Actually, this idea returns the beginning point, trying to let the computer recognize human language, if this is
still not near target, let the computer recognize all computer language easier and let the computer recognize
human language-like computer language, which means, runtime designable language or super parser

Parsers and Machine Translation

This is where Robin project came from.

If you know compilation, you know compilers. Very basically, modern compilers (since FORTRAN) are
made of three parts, the Tokenizer, the Parser and the Code Generator. Many people combine the
Tokenizer and the Parser together to be Parser that makes sense as well. They do some similar jobs.

Why similar has to be two? No, it is only technical solution to the hard problem. In most advanced languages
(BASIC or C or something), which are in fact some kind of English variation, has the natured that the
words (identifiers) are separated by space chars, or ASCII(32). A tokenizer can be easily introduced to
separate words into TOKENs which are simpler to be used by Parser level.

Human languages do not all follow this manner. For example, you don't need to separate two words of
Chinese characters when you read Chinese sentence. Please do not say that you will not code in Chinese, I
do not code in Chinese as well, but does parser have this ability to separate the Chinese words?

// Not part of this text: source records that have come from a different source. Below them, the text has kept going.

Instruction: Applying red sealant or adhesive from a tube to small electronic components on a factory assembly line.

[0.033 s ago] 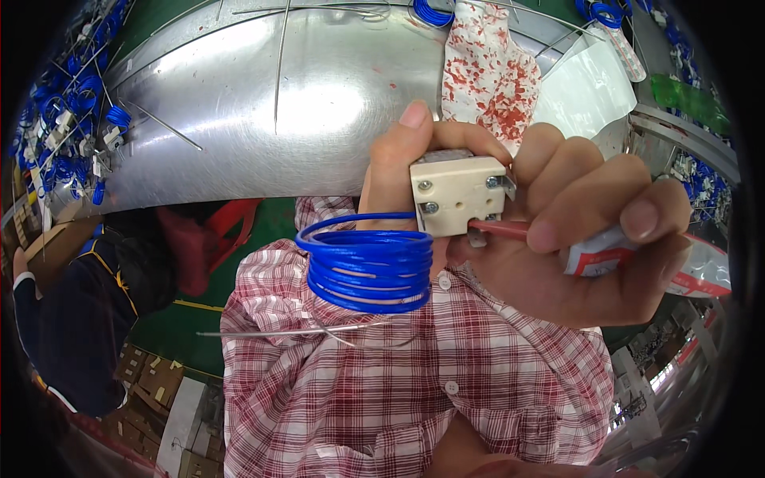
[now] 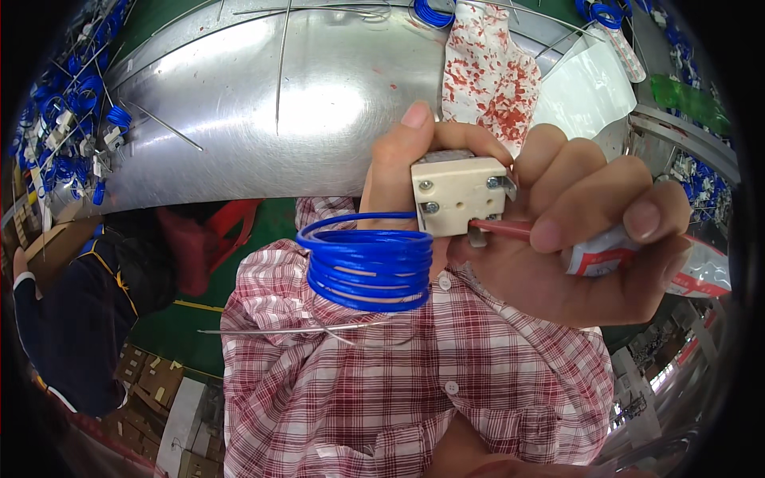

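My left hand (image 2: 392, 167) is closed around a cream-coloured thermostat block (image 2: 450, 191), its face with screws and metal terminals turned up. From the block hangs a coil of blue capillary tube (image 2: 368, 275), ending in a thin metal probe (image 2: 263, 331) that sticks out to the left. In my right hand (image 2: 613, 195) is a squeeze tube (image 2: 606, 259), white and red, with a slim red nozzle (image 2: 510, 229). The nozzle's tip meets the block's lower right edge, by a terminal; the exact spot of contact is too small to tell. My fingers hide much of the tube.
A shiny metal table (image 2: 239, 103) lies beyond my hands, bearing loose metal probes and a red-stained white cloth (image 2: 490, 80). More blue-coiled thermostats (image 2: 68, 135) are heaped at far left. A co-worker (image 2: 80, 303) in dark clothes is at left, near a red chair (image 2: 191, 247).
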`<state>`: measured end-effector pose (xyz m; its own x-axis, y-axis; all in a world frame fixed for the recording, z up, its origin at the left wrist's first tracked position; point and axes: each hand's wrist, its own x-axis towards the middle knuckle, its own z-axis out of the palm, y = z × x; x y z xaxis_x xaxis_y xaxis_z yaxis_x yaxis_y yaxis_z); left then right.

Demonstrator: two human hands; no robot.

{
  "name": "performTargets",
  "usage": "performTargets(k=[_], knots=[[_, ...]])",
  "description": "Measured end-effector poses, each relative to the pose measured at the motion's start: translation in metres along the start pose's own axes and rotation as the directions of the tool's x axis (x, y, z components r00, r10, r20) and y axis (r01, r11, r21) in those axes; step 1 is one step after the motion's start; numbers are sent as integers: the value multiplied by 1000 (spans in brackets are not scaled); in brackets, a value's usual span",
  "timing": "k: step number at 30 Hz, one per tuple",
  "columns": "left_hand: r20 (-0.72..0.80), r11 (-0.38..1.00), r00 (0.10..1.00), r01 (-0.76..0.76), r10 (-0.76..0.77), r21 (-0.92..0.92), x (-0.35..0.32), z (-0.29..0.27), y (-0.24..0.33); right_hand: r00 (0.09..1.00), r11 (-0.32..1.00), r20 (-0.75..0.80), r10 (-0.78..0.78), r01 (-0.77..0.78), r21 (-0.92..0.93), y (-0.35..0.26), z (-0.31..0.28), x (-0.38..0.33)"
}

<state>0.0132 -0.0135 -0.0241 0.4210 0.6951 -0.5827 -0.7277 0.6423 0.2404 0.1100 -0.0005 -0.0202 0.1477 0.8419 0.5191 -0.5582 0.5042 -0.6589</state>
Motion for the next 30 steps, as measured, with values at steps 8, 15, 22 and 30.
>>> performTargets(k=[8, 15, 22, 30], knots=[[107, 996, 990, 93, -92, -4, 3, -8, 12, 999, 999, -22, -42, 41, -21, 6, 4, 2], [29, 997, 997, 67, -66, -36, -4, -15, 23, 998, 998, -56, -24, 27, 51, 19, 24, 8], [111, 841, 862, -443, 495, -311, 19, -72, 128, 852, 976, -483, -203, 134, -174, 6, 9, 26], [197, -373, -317, -765, 928, 526, -62, -48, 434, 694, 977, -695, -190, 66, -202, -2, -25, 38]])
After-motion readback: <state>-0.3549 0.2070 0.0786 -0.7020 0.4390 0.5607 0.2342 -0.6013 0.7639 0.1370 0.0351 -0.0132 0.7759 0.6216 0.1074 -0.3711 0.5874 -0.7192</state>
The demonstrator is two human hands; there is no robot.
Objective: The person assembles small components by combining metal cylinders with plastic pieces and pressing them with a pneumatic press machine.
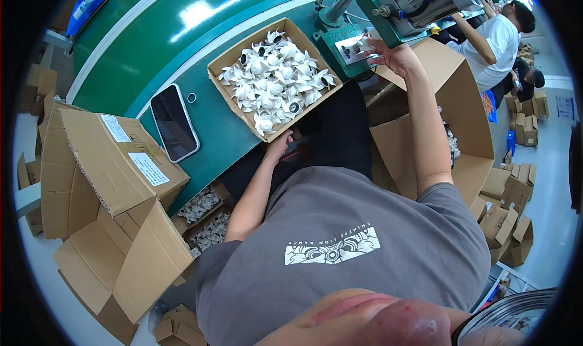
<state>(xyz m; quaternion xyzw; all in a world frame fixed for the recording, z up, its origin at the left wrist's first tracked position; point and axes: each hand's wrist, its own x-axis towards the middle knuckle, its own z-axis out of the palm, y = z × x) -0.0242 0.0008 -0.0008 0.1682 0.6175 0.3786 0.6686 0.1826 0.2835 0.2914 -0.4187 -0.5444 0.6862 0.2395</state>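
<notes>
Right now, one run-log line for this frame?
left hand: at near edge of shallow cardboard tray of white plastic parts | right hand: holding white part on green press fixture plate | black phone: flat on bench

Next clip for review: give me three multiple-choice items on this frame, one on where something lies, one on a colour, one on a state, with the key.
1. Where does the phone lie?
A. on the green table, left of the shallow box
B. inside the shallow box
C. on the floor

2. What colour are the small parts in the shallow box?
A. red
B. white
C. blue

3. What is the right hand doing?
A. resting in the lap
B. reaching to the press plate
C. holding the phone

Key: 1 A, it lies beside the box; 2 B, the heap is white; 3 B, the fingers sit at the plate, while the left hand is at the box's near edge.
</notes>
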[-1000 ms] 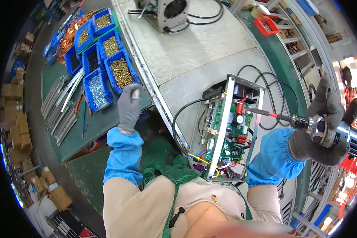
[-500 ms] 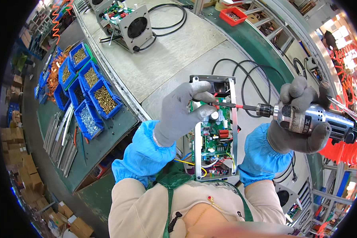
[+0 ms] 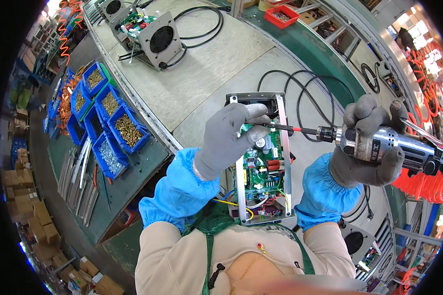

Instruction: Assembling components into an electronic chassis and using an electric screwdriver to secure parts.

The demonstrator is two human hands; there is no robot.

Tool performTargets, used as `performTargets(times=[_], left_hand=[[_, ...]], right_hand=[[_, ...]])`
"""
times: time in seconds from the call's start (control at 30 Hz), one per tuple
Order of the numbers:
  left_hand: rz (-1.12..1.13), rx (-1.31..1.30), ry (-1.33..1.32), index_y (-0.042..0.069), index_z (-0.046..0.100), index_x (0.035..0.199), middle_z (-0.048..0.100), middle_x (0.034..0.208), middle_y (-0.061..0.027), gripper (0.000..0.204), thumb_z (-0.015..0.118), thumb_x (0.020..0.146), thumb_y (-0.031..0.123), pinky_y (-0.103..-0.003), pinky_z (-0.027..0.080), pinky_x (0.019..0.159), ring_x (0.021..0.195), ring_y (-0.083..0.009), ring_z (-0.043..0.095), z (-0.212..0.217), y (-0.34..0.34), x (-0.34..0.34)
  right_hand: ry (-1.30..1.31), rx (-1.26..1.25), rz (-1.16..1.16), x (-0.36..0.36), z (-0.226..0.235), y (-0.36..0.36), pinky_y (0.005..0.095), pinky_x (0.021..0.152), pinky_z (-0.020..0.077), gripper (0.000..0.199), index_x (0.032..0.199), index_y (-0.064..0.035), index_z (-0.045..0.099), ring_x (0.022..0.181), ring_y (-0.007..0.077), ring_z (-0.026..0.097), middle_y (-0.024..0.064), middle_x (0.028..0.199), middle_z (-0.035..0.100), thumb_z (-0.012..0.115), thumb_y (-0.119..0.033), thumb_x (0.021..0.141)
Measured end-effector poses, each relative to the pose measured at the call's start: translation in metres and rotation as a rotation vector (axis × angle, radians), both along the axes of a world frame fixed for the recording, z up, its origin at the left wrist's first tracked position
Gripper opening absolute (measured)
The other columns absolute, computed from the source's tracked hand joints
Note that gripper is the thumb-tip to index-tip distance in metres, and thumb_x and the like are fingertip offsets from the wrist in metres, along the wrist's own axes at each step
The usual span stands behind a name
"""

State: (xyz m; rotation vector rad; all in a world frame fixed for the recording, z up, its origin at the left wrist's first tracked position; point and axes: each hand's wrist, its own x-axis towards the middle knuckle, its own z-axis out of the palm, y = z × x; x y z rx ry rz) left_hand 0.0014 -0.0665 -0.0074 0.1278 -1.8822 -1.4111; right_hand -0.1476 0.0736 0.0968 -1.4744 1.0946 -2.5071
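Note:
My right hand [image 3: 369,142], in a grey glove, is wrapped around a silver and black power screwdriver [image 3: 391,145] held sideways. Its long bit [image 3: 298,129], dark with a red band, points left across an open metal chassis [image 3: 285,169]. The gloved fingers of my left hand [image 3: 229,137] pinch around the bit's tip; whether a small screw is there too is hidden. Below the bit lies a green circuit board [image 3: 258,172] inside the chassis, with red parts, a white-topped cylinder and coloured wires. My left hand covers part of the chassis's left rail.
Blue bins [image 3: 128,130] of screws and small hardware stand on a green table at left, beside metal strips [image 3: 79,182]. Another fan unit [image 3: 160,39] sits farther up the bench. A black cable [image 3: 305,93] loops behind the chassis; a red tray [image 3: 281,16] stands far right.
The chassis and bench appear slightly farther left in the view. Both hands keep nearly the same pose, with the bit's tip still at my left fingers.

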Motion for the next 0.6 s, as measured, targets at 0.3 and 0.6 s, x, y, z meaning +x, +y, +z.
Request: performTargets(times=[0.3, 0.6], left_hand=[[0.035, -0.033, -0.017, 0.004, 0.062, 0.109, 0.065, 0.088, -0.0104, 0.036, 0.072, 0.076, 0.014, -0.033, 0.053, 0.071, 0.081, -0.0247, 0.067, -0.009, 0.001, -0.010], [0.091, -0.215, 0.012, 0.006, 0.068, 0.099, 0.066, 0.087, -0.0100, 0.033, 0.076, 0.069, 0.016, -0.034, 0.050, 0.070, 0.079, -0.0255, 0.063, 0.012, -0.009, -0.025]], right_hand=[[-0.027, 0.006, -0.044, -0.005, -0.007, 0.002, 0.0340, 0.054, 0.0431, 0.067, 0.125, 0.0003, 0.046, 0.067, 0.0240, 0.049, 0.0073, 0.057, 0.050, 0.058, -0.043, 0.076], [-0.203, -0.089, -0.131, 0.002, 0.000, -0.003, 0.0334, 0.052, 0.0394, 0.068, 0.131, -0.0047, 0.042, 0.063, 0.0202, 0.047, 0.0014, 0.061, 0.043, 0.061, -0.041, 0.077]])
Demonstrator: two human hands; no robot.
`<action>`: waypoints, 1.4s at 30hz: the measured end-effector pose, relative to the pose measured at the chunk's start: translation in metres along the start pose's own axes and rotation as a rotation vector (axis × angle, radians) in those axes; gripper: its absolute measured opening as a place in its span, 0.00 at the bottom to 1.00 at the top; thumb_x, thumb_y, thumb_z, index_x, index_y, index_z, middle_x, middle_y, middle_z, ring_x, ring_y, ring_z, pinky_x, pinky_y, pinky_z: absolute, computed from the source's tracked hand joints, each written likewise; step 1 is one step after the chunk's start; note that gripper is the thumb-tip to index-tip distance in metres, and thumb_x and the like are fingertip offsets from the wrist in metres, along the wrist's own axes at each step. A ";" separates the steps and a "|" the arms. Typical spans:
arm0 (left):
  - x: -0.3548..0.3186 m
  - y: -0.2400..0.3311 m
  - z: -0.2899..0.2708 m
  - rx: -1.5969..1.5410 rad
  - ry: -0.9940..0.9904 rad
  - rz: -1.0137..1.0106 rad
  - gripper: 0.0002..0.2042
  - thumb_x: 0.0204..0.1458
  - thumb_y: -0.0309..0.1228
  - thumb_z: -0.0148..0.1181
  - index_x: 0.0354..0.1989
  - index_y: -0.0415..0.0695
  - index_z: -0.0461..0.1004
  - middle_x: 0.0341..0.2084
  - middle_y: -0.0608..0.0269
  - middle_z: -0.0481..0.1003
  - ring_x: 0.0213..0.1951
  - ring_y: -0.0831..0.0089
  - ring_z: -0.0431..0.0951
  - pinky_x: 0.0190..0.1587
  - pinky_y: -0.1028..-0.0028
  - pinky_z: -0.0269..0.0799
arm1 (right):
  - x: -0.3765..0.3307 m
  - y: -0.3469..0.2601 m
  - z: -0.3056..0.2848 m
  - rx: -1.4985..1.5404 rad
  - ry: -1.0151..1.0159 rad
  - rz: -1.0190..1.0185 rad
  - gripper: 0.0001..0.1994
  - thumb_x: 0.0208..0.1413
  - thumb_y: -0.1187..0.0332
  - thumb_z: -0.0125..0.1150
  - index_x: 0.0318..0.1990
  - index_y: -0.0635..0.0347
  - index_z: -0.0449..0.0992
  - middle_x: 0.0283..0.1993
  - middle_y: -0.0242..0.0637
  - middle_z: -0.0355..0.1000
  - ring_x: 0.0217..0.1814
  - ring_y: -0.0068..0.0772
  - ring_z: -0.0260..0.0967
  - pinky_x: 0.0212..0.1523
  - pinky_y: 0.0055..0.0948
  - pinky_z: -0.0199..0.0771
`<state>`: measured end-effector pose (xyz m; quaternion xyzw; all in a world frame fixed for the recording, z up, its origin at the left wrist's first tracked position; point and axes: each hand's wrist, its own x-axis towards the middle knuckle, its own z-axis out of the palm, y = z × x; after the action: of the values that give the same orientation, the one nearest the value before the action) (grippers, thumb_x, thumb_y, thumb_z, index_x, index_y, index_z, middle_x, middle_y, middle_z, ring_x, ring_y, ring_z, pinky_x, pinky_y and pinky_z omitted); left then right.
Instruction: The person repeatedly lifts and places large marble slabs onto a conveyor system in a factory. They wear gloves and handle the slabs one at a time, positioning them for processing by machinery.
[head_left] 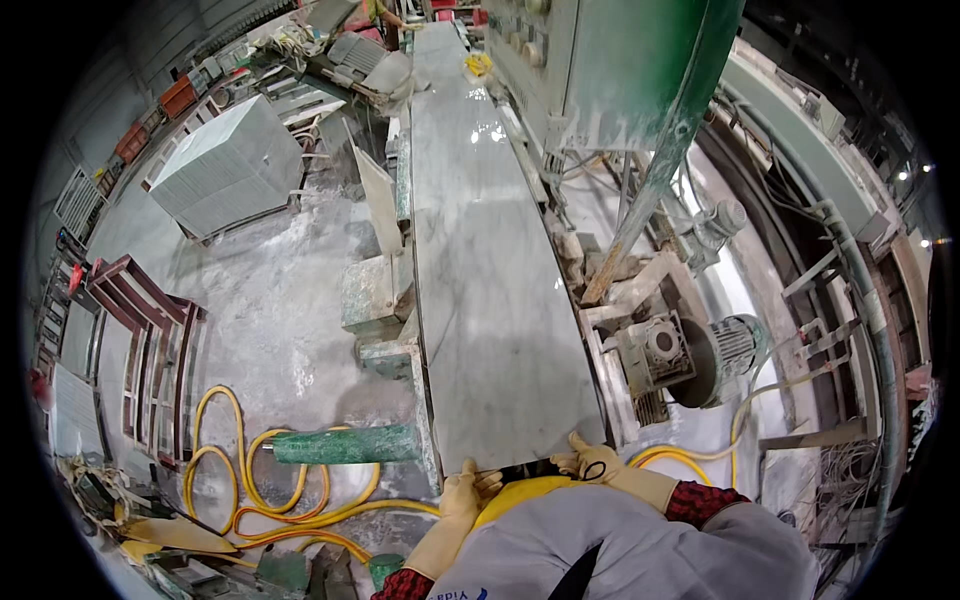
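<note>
Two grey-white stone slabs (505,330) can be counted, though glare towards the far end may hide another joint. Two cream gloves (455,515) show, along with two red-and-black sleeves (697,503). There is one thick green cylinder (345,445), one large box-shaped pale stack (225,165), one green-and-grey cabinet (640,70) and one yellow bundle (478,65). Two motors (735,345) stand on the right, two orange bins (178,97) on the left. One co-worker (385,14) is partly in view.

Stone workshop | long slab (500,330) | green machine (635,85) | motor (737,343) | stacked slabs (230,165)
</note>
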<state>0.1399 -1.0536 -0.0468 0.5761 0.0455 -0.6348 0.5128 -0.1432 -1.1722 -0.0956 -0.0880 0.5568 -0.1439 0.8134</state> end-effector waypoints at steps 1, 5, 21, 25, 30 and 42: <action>-0.001 0.002 0.003 -0.005 -0.021 0.002 0.25 0.77 0.43 0.53 0.54 0.23 0.73 0.48 0.37 0.84 0.42 0.53 0.88 0.46 0.60 0.89 | -0.002 -0.005 0.005 0.005 -0.014 0.013 0.33 0.76 0.44 0.57 0.58 0.76 0.74 0.59 0.56 0.83 0.43 0.39 0.84 0.46 0.33 0.90; -0.008 0.013 -0.007 0.126 -0.123 0.005 0.27 0.76 0.47 0.55 0.54 0.26 0.77 0.46 0.44 0.86 0.41 0.61 0.88 0.46 0.64 0.87 | -0.038 -0.017 0.035 -0.227 0.118 -0.062 0.35 0.76 0.40 0.54 0.55 0.72 0.83 0.52 0.49 0.86 0.40 0.34 0.83 0.46 0.32 0.88; -0.106 -0.114 -0.105 -0.114 0.262 0.035 0.21 0.73 0.46 0.60 0.54 0.38 0.80 0.41 0.50 0.87 0.38 0.66 0.87 0.41 0.69 0.84 | -0.037 -0.039 0.195 -1.564 -0.386 -1.828 0.14 0.68 0.67 0.60 0.55 0.64 0.79 0.48 0.54 0.78 0.54 0.56 0.78 0.58 0.50 0.79; -0.139 -0.191 -0.121 -0.272 0.606 0.165 0.22 0.72 0.45 0.58 0.58 0.35 0.77 0.45 0.45 0.86 0.41 0.60 0.88 0.45 0.65 0.87 | -0.006 -0.038 0.218 -1.796 -0.571 -1.712 0.19 0.65 0.67 0.61 0.61 0.62 0.77 0.64 0.53 0.74 0.67 0.62 0.70 0.68 0.55 0.71; -0.192 -0.314 -0.108 -0.510 0.844 0.161 0.22 0.71 0.45 0.59 0.57 0.36 0.77 0.46 0.44 0.86 0.38 0.59 0.89 0.40 0.63 0.88 | 0.008 -0.038 0.214 -1.867 -0.611 -1.709 0.23 0.66 0.66 0.59 0.68 0.61 0.74 0.71 0.53 0.72 0.75 0.60 0.65 0.78 0.52 0.62; -0.261 -0.454 -0.033 -0.867 1.034 0.245 0.21 0.72 0.44 0.61 0.58 0.37 0.76 0.45 0.47 0.86 0.38 0.65 0.88 0.40 0.71 0.86 | -0.027 -0.086 0.112 -2.248 -0.445 -1.531 0.26 0.73 0.69 0.45 0.77 0.60 0.68 0.81 0.49 0.63 0.84 0.55 0.56 0.86 0.47 0.52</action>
<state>-0.2063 -0.6626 -0.0963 0.5490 0.4690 -0.1398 0.6776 -0.0601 -1.2467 -0.0050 -0.9944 0.0450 -0.0115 0.0952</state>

Modern parsers can not so far as I know. Something special can do this; the technology is called NLP,
Natural Language Processing. NLP parsers are basically super parsers. They recognize characters and tag
sentences into syntax structures. But however, this is some kind of NP (very hard problem). If all these NLP
parsers can work at our expectation, we have already seen products in the market place.

This is not the fault of researchers, this problem is too hard and it is the same level as Machine Translation. (If
the NLP problem is solved, you will see many Machine Translation products that can work as human
translators, however, unfortunately, I did not see this kind of product for many years, and many times, I got
joke-like translation result, very funny.)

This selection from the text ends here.